3 minute read

In computing, a hash table (hash map) is a data structure that implements an associative array abstract data type, a structure that can map keys to values.

A hash table uses a hash function to compute an index, also called a hash code, into an array of buckets or slots, from which the desired value can be found. During lookup, the key is hashed and the resulting hash indicates where the corresponding value is stored.

Ideally, the hash function will assign each key to a unique bucket, but most hash table designs employ an imperfect hash function, which might cause hash collisions where the hash function generates the same index for more than one key. Such collisions are typically accommodated in some way.

In a well-dimensioned hash table, the average cost (number of instructions) for each lookup is independent of the number of elements stored in the table. Many hash table designs also allow arbitrary insertions and deletions of key–value pairs, at constant average cost per operation.

In many situations, hash tables turn out to be on average more efficient than search trees or any other table lookup structure. For this reason, they are widely used in many kinds of computer software, particularly for associative arrays, database indexing, caches, and sets.

Choosing a hash function

A basic requirement is that the function should provide a uniform distribution of hash values. A non-uniform distribution increases the number of collisions and the cost of resolving them. Uniformity is sometimes difficult to ensure by design, but may be evaluated empirically using statistical tests, e.g., a Pearson’s chi-squared test for discrete uniform distributions.

The distribution needs to be uniform only for table sizes that occur in the application.

In particular, if one uses dynamic resizing with exact doubling and halving of the table size, then the hash function needs to be uniform only when the size is a power of two. Here the index can be computed as some range of bits of the hash function. On the other hand, some hashing algorithms prefer to have the size be a prime number.

The modulus operation may provide some additional mixing; this is especially useful with a poor hash function.

For open addressing schemes, the hash function should also avoid clustering, the mapping of two or more keys to consecutive slots. Such clustering may cause the lookup cost to skyrocket, even if the load factor is low and collisions are infrequent. The popular multiplicative hash is claimed to have particularly poor clustering behavior.

Cryptographic hash functions are believed to provide good hash functions for any table size, either by modulo reduction or by bit masking.

They may also be appropriate if there is a risk of malicious users trying to sabotage a network service by submitting requests designed to generate a large number of collisions in the server’s hash tables.

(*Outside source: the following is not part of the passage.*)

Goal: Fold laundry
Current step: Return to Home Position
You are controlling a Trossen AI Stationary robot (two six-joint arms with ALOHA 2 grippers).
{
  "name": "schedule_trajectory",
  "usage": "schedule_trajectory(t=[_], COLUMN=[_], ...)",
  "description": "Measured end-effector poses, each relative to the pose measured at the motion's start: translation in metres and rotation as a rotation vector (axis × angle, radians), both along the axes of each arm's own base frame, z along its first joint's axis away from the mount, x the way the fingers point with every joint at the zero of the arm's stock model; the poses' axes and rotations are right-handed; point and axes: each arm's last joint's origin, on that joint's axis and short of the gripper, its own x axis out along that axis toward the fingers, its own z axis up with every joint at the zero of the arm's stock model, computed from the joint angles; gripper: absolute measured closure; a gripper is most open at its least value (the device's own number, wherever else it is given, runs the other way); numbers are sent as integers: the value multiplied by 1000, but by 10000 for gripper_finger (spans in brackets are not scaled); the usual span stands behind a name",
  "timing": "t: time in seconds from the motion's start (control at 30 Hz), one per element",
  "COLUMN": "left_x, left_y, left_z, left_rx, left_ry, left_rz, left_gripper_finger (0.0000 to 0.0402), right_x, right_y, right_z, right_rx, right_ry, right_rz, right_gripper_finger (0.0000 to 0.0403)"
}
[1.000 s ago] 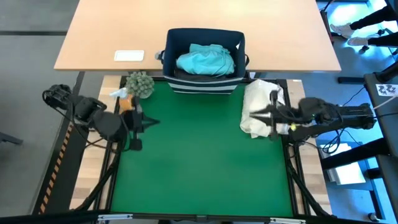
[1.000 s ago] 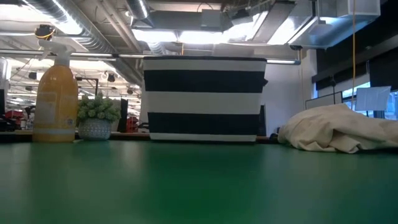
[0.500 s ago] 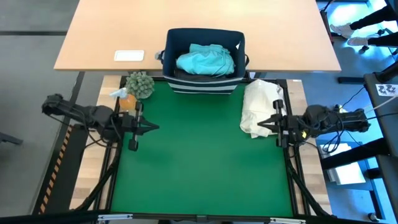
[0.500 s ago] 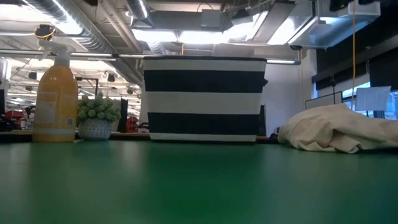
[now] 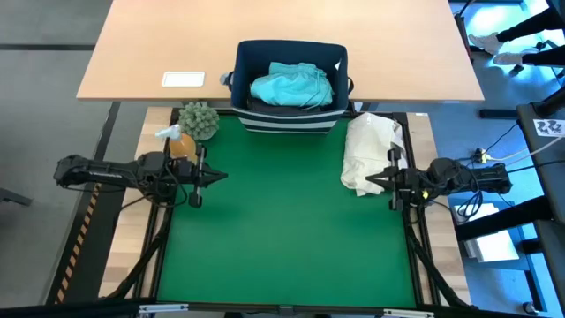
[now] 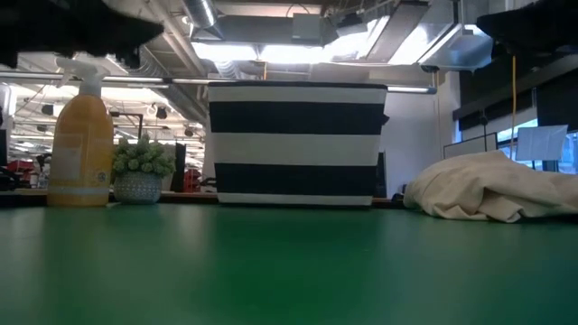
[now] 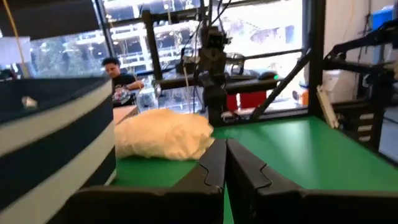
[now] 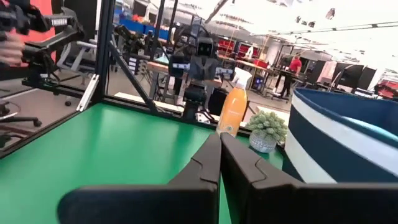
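A turquoise garment (image 5: 292, 85) of the laundry lies bunched inside the navy bin (image 5: 243, 55) beyond the green mat's far edge. My left gripper (image 5: 214, 177) hovers over the mat's left edge, shut and empty, pointing level toward the right; the left wrist view shows its fingers (image 7: 219, 163) pressed together. My right gripper (image 5: 370, 180) hovers at the mat's right edge, shut and empty, pointing level toward the left, its tips above the near edge of a cream cloth bundle (image 5: 372, 152). Its closed fingers (image 8: 214, 158) show in the right wrist view.
The striped bin (image 6: 296, 144) stands at the mat's far edge. At the far left corner are an orange spray bottle (image 6: 81, 144) and a small potted plant (image 6: 140, 171). The cream bundle (image 6: 492, 188) rests at the far right. The green mat (image 5: 282, 230) between the arms is bare.
Both arms have sunk and drawn back toward their own side edges, and their dark shapes now show at the low view's top corners. My left gripper has swung round to point level across the mat. My right gripper has pulled off the cream bundle toward the right edge.
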Motion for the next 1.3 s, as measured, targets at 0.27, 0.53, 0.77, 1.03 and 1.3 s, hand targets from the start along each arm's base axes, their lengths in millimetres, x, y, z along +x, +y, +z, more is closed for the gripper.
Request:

However, the risk of sabotage can also be avoided by cheaper methods (such as applying a secret salt to the data, or using a universal hash function).

A drawback of cryptographic hashing functions is that they are often slower to compute, which means that in cases where the uniformity for any size is not necessary, a non-cryptographic hashing function might be preferable.

Perfect hash function

If all keys are known ahead of time, a perfect hash function can be used to create a perfect hash table that has no collisions. If minimal perfect hashing is used, every location in the hash table can be used as well.

Perfect hashing allows for constant time lookups in all cases.

This is in contrast to most chaining and open addressing methods, where the time for lookup is low on average, but may be very large, O(n), for instance when all the keys hash to a few values.